- Su testisini sunup tapuya hizmet ve tâzim tohumunu ekti. 2815
- آن سبوی آب را در پیش داشت ** تخم خدمت را در آن حضرت بکاشت
- Dedi ki:” Bu armağanı o sultana götürün, padişahtan murat isteyeni ihtiyaçtan kurtarın!
- گفت این هدیه بدان سلطان برید ** سایل شه را ز حاجت واخرید
- Tatlı, lezzetli su...Yağmur sularından biriken gölden toplanmıştır. Testi de güzel, yepyeni.”

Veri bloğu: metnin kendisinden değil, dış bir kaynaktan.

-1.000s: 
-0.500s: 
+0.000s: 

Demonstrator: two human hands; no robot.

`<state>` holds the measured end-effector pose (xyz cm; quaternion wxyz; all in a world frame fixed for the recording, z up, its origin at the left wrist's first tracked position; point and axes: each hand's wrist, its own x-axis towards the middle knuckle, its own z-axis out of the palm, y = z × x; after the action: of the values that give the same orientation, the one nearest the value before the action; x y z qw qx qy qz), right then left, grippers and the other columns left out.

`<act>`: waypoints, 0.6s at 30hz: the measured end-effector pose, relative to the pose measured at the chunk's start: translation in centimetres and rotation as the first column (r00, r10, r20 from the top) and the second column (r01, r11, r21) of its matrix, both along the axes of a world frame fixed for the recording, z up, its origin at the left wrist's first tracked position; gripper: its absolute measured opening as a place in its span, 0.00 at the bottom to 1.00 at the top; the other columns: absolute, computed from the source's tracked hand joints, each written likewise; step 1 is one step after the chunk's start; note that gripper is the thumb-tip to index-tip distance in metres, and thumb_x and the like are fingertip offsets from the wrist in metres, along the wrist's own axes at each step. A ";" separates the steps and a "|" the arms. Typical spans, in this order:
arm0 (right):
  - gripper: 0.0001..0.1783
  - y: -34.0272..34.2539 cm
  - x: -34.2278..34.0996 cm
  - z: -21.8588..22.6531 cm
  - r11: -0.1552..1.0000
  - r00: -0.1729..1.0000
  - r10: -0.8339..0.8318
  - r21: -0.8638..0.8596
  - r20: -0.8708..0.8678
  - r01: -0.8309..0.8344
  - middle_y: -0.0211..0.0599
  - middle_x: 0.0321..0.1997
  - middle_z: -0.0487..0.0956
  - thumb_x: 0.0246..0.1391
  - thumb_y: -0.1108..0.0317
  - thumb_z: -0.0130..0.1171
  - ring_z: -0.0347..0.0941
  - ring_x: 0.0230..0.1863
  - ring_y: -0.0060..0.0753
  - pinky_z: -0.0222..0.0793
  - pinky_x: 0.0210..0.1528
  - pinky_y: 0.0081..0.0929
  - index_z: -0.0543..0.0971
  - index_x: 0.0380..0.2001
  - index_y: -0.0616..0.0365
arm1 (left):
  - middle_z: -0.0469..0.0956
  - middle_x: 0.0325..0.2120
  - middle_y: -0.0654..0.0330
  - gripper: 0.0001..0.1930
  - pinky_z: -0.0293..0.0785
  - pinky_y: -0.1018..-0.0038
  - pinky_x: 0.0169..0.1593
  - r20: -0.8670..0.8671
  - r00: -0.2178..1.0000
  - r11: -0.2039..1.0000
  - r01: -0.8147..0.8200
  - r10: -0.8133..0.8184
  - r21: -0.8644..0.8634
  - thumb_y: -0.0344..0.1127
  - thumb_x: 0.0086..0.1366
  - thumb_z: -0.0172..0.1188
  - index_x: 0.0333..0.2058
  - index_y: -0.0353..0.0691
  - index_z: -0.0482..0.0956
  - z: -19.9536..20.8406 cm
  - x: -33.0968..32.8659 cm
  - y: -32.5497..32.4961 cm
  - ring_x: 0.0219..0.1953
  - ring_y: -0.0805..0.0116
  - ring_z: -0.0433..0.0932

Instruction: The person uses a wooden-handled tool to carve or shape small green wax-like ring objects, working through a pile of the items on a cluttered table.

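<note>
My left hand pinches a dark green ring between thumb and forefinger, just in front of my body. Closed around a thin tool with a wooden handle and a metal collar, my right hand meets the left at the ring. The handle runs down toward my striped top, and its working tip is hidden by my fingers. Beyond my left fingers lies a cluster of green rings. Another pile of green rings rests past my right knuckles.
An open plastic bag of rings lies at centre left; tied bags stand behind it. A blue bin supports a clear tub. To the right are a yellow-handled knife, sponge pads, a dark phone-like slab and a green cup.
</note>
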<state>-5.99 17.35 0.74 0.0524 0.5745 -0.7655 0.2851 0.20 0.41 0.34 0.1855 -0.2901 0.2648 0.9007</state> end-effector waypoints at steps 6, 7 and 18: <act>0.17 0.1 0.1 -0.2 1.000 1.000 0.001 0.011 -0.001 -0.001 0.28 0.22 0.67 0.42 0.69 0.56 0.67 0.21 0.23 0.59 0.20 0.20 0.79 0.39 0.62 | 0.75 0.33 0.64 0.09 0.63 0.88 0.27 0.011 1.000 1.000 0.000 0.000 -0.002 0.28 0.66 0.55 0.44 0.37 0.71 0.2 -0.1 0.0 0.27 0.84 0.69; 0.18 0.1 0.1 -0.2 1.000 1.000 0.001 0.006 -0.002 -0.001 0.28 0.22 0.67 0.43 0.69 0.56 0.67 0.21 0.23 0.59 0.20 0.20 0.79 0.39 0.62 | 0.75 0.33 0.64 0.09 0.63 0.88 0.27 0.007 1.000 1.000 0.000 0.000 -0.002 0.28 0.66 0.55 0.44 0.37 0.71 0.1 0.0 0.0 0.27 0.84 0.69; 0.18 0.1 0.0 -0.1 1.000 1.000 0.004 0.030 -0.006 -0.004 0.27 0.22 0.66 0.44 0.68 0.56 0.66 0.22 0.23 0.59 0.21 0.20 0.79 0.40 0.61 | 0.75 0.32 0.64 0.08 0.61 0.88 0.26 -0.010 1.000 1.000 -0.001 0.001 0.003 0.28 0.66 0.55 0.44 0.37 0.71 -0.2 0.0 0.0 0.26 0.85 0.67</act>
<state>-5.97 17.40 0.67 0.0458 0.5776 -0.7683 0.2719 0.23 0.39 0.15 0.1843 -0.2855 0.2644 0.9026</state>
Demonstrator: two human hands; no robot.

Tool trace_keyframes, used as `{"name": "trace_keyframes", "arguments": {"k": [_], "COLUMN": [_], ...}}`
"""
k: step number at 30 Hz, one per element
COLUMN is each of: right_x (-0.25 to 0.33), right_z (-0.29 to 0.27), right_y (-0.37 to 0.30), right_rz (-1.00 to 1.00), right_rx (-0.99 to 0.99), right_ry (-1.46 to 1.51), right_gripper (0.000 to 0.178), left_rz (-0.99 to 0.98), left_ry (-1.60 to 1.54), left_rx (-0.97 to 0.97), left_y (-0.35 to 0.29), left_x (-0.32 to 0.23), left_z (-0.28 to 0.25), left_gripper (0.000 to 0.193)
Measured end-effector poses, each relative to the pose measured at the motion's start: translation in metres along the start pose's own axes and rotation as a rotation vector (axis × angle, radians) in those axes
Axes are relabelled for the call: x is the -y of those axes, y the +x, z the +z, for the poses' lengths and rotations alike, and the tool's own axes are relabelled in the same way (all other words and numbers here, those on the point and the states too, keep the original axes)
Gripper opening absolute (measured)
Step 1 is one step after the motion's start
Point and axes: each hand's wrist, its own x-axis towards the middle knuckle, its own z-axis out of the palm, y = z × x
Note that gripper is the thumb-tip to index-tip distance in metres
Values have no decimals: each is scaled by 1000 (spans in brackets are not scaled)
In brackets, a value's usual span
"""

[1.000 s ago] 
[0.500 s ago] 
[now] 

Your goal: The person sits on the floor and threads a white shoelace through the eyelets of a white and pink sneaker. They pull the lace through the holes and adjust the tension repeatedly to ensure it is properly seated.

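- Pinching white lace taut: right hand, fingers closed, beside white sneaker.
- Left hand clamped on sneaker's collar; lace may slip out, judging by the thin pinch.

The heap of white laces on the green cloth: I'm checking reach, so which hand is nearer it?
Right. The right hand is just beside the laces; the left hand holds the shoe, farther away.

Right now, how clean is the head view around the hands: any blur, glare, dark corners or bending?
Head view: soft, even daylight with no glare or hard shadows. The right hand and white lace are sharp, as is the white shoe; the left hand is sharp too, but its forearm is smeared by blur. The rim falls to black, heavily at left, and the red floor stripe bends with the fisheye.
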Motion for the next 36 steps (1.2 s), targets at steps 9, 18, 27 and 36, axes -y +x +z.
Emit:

- آب شیرین و سبوی سبز و نو ** ز آب بارانی که جمع آمد به گو
- Padişah kullarının bu söze gülecekleri geldi. Fakat o armağanı can gibi kabul ettiler.
- خنده میآمد نقیبان را از آن ** لیک پذرفتند آن را همچو جان
- Çünkü basiret sahibi padişahın tabiatındaki lûtuf, bütün saray erkânına da sirayet etmişti.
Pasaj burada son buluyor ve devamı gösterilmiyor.